2) Maintain a regular sleep schedule.
3) Get frequent and consistent exercise.
4) Recognize what triggers migraines (examples may include stress or overexertion) and try to avoid those triggers.
5) Identify any foods that may trigger a migraine. Common examples are chocolate, caffeine, cheese and processed meats.
6) Talk to your child’s pediatrician about medication if migraines can’t be controlled by other methods.

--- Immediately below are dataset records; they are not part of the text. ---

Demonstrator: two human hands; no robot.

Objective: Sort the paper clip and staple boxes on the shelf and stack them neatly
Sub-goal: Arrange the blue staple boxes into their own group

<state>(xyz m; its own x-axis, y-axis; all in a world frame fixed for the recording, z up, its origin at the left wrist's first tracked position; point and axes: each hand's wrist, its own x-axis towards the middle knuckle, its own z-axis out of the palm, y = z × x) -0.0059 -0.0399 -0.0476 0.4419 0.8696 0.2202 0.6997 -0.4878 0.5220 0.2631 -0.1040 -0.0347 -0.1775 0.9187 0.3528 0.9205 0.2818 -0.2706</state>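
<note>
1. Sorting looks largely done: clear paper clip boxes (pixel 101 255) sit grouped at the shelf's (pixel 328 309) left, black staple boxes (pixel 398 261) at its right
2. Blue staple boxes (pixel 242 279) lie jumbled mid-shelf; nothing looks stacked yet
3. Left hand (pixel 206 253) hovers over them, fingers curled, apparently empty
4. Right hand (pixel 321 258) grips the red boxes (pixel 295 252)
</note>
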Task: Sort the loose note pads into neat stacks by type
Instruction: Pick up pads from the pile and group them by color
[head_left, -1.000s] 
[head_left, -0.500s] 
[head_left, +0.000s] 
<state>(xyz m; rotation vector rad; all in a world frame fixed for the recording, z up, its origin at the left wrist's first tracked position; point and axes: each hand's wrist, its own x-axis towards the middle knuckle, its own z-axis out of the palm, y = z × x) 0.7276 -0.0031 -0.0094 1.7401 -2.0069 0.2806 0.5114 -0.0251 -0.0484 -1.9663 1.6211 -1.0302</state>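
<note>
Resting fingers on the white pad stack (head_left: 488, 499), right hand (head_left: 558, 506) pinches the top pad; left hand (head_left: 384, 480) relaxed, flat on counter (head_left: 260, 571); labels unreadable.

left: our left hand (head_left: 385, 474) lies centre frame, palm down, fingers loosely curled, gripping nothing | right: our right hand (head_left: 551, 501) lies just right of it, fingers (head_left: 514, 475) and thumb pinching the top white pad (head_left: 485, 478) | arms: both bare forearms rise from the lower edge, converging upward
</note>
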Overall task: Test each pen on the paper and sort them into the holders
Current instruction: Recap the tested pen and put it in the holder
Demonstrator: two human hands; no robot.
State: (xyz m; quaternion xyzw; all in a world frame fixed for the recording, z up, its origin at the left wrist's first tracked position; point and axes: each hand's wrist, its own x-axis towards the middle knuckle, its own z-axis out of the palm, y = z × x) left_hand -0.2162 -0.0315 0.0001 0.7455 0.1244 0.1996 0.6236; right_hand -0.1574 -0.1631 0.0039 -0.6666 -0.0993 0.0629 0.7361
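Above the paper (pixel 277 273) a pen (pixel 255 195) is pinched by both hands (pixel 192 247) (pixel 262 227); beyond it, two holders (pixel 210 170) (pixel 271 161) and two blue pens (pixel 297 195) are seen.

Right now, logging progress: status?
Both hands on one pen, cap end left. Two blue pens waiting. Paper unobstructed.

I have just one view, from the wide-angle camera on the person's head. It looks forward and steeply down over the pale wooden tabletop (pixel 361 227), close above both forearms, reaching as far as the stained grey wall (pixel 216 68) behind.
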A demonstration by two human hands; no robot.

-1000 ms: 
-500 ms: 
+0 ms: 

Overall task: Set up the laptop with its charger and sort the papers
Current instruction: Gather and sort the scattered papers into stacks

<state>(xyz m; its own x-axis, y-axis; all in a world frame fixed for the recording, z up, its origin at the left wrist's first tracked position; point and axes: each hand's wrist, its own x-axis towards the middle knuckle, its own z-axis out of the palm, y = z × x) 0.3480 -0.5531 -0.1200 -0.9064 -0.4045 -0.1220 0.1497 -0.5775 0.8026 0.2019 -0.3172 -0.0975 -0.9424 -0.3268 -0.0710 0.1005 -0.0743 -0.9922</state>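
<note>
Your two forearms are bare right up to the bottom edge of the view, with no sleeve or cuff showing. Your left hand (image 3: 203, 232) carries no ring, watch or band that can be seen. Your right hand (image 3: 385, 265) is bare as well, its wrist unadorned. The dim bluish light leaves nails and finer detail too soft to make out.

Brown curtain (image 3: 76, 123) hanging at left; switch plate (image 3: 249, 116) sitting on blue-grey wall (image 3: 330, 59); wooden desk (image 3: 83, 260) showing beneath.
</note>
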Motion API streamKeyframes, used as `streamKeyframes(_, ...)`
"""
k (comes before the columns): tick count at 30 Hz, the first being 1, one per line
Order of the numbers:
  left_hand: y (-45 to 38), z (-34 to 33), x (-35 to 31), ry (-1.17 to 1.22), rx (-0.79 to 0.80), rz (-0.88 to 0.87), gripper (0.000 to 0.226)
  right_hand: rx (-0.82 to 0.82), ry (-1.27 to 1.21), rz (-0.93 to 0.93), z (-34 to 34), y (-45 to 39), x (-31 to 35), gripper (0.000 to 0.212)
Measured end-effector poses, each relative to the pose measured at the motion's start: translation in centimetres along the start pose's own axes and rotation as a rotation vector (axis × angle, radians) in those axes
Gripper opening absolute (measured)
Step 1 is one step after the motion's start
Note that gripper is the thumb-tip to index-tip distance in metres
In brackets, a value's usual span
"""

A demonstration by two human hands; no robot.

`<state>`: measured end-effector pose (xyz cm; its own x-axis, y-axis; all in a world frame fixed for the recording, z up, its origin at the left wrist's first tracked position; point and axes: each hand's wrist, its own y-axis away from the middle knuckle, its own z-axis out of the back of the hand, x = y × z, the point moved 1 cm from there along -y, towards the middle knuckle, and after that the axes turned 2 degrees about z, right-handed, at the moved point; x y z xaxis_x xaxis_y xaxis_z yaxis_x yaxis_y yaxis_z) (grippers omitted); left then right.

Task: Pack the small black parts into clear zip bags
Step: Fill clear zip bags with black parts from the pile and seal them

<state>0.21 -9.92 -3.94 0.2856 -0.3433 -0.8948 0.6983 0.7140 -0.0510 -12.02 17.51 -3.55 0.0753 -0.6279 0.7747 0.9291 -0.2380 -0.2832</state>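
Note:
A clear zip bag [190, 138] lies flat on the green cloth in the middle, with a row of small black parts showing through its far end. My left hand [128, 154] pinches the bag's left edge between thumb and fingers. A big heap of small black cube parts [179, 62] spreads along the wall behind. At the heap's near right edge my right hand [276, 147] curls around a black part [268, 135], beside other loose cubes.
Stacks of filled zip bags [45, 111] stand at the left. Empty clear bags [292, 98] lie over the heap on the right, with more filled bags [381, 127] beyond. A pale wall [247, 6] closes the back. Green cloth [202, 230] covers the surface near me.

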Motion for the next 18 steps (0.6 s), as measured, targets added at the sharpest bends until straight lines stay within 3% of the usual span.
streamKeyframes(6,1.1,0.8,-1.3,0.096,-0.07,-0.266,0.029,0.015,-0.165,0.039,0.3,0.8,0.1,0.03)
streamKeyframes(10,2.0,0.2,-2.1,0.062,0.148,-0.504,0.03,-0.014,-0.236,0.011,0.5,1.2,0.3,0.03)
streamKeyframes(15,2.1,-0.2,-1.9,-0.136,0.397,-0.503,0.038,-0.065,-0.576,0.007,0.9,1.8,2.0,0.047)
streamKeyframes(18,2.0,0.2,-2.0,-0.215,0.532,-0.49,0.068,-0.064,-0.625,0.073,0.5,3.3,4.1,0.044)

While I can agree with all these I would add another tip before number 6. Unfortunately this list suffers from the all too familiar discounting of the role muscle tension in the face, jaw and shoulders plays in triggering migraine headaches. If you have a child who is prone to headaches, watch their forehead and between their eyes. Do they squint regularly? Do they furrow their brow when worried? Do they clench their teeth? If you say yes to any of these, reminding your child to relax those tight muscles before a headache starts (or as it is starting) can avoid many, many headaches. The same advice goes for adults. Getting rid of the muscular triggers that stimulate migraine headaches will stop the majority of migraines from even getting started.
Kids do worry and kids do carry tension in the muscles of the face and neck. The good news is that kids can get rid of the tension much easier than adults. As a parent you have the opportunity to train your child to learn how to detect and then relax muscle tension in their face and jaw and shoulders. By doing this very simple training you could save them countless hours of pain and misery.